Не знаю, что на меня нашло, но я сказал:
– По-моему, твоих талантов не хватит, чтобы сыграть в этом фильме. Разговор окончен. Я тебя не хочу. Вообще не хочу тебя больше видеть.
Конечно, с моей стороны это была бестактность, и произнес я эти слова просто со злости. Результат не заставил себя ждать: Лидия разрыдалась. Популярная актриса плакала за моим столиком в кафе. До меня доносились перешептывания посетителей, кто-то стал нас фотографировать. Я кинулся ее утешать, извиняться, сказал, что брякнул, не подумав, – все напрасно. Она молча плакала, и я не знал, что делать. В конце концов я просто сбежал и помчался домой.
Я понимал, что вляпался по уши; ждать последствий пришлось недолго: несколько часов спустя меня вызвал к себе Рой, весьма влиятельная фигура в мире кино, продюсер экранизации «Г как Гольдштейн»; на той неделе он как раз приехал в Нью-Йорк. Он принял меня в своем офисе под крышей небоскреба на Лексингтон-авеню – багровый, потный, чуть не лопающийся в слишком тесной рубашке.

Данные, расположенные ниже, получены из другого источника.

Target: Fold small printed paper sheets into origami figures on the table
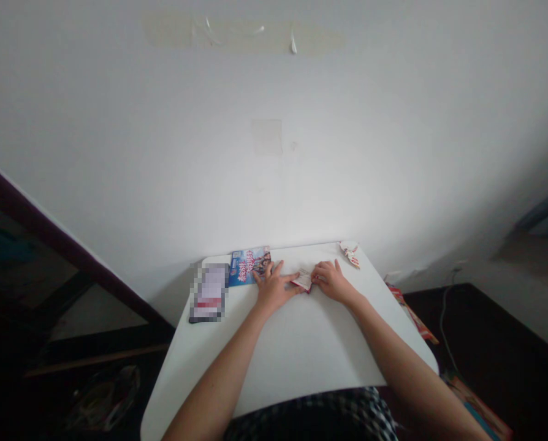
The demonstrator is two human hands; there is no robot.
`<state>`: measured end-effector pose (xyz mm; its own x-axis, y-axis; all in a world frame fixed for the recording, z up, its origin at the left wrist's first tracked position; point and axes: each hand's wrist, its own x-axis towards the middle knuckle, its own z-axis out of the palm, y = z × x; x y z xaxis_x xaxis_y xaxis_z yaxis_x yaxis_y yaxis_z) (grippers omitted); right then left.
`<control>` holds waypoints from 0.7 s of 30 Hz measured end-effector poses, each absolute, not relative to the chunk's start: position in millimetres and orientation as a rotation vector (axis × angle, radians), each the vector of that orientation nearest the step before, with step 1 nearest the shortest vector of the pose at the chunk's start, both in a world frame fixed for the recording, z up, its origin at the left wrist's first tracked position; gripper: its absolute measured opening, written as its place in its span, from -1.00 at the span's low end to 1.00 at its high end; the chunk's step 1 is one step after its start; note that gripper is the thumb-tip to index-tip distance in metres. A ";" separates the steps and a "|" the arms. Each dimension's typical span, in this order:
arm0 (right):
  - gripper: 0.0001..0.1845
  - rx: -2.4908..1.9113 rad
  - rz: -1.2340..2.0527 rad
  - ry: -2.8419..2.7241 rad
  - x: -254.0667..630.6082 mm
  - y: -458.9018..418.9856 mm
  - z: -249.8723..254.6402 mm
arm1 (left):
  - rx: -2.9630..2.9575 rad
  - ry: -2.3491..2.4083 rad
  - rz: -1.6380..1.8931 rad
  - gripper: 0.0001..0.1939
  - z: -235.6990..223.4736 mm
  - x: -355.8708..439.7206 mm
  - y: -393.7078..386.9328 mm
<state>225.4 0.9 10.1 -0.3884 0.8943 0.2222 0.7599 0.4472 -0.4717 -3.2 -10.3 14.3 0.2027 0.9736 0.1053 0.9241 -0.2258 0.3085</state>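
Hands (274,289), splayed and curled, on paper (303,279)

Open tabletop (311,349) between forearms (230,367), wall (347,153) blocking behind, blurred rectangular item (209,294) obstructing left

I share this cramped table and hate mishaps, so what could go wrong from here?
The small paper piece could crease or tear, as the left hand and right hand are both at it.
The blue card might get nudged, since fingers of the left hand reach over its edge.
The crumpled scrap lies near the far right corner of the table; a sweep of the right hand could knock it off.
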 end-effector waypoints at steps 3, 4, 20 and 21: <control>-0.83 -1.397 0.405 -2.247 224.0 0.2 10.8 | 2.288 1.821 0.407 -0.51 15.3 -3.5 -10.4; -0.84 -1.399 0.401 -2.238 223.3 -0.1 11.1 | 2.287 1.816 0.411 -0.51 15.4 -3.6 -10.6; -0.84 -1.366 0.366 -2.209 221.6 -4.0 12.9 | 2.306 1.735 0.471 -0.37 10.3 -6.8 -7.3; -0.84 -1.363 0.359 -2.208 221.3 -4.3 13.3 | 2.307 1.730 0.489 -0.41 9.6 -7.0 -7.0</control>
<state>221.3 -4.3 13.3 -0.3611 0.8872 0.2874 0.7504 0.4594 -0.4753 -7.0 -7.0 9.6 0.2530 0.9583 0.1332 0.8863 -0.2847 0.3652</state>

– Все вы, писатели, сборище невротиков и дебилов! – заорал он на меня. – Актриса, любимица всей страны, рыдает из-за вас на террасе кафе! Да что вы за зверь такой, Гольдман? Псих конченый? Маньяк?
– Послушайте, Рой, это недоразумение, – забормотал я.
– Гольдман, – высокопарно оборвал он меня, – вы самый молодой и самый многообещающий писатель, какого я знаю, но вы какой-то бездонный источник траблов!
В интернете появились первые наши с Лидией фотографии, снятые посетителями кафе. Поползли слухи – отчего это Лидия Глур плачет из-за писателя Маркуса Гольдмана? Уходя из кафе в Сохо, она позвонила своему агенту, а тот позвонил какой-то шишке в «Парамаунт», а тот позвонил Рою, а тот безотлагательно призвал меня, дабы закатить сцену, на которые был большой мастер. Его секретарша Мариза отслеживала в интернете все публикации о «недоразумении» и по мере того, как поднималась волна, распечатывала их, а потом периодически врывалась в офис и верещала своим визгливым голосом:
– Новая публикация, сэр!
– Читайте, честная моя Мариза, читайте нам последние новости о злополучном Гольдмане, мы хотим знать масштабы катастрофы!
– Это с сайта «Сегодня в Америке»: «Что происходит между успешным писателем Маркусом Гольдманом и актрисой Лидией Глур? Несколько человек присутствовали при бурной ссоре двух молодых звезд. Продолжение следует». Там еще комментарии, сэр.
– Читайте, Мариза! Читайте! – орал Рой.
– Лиза Ф. из Колорадо написала: «Этот Маркус Гольдман – грязная скотина».
– Слышите, Гольдман? Все женщины Америки ненавидят вас!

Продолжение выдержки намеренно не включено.